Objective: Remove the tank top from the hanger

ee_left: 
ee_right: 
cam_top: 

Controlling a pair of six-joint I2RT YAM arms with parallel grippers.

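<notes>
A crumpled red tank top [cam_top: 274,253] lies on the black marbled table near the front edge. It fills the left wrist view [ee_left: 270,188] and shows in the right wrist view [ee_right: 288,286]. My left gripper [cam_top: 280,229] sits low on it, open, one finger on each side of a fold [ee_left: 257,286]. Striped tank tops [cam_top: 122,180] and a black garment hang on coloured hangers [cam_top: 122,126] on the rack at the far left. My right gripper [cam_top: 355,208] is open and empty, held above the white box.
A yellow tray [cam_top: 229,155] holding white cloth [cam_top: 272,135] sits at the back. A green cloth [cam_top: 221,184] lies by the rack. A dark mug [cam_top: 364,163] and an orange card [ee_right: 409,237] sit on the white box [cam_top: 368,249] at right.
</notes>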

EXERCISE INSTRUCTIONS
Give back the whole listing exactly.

TASK ANSWER
Objective: Remove the tank top from the hanger

ee_left: 
ee_right: 
cam_top: 

Controlling a pair of six-joint I2RT YAM arms with parallel grippers.

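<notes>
A crumpled red tank top [cam_top: 274,253] lies on the black marbled table near the front edge. It fills the left wrist view [ee_left: 270,188] and shows in the right wrist view [ee_right: 288,286]. My left gripper [cam_top: 280,229] sits low on it, open, one finger on each side of a fold [ee_left: 257,286]. Striped tank tops [cam_top: 122,180] and a black garment hang on coloured hangers [cam_top: 122,126] on the rack at the far left. My right gripper [cam_top: 355,208] is open and empty, held above the white box.
A yellow tray [cam_top: 229,155] holding white cloth [cam_top: 272,135] sits at the back. A green cloth [cam_top: 221,184] lies by the rack. A dark mug [cam_top: 364,163] and an orange card [ee_right: 409,237] sit on the white box [cam_top: 368,249] at right.
</notes>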

The generated output is now complete.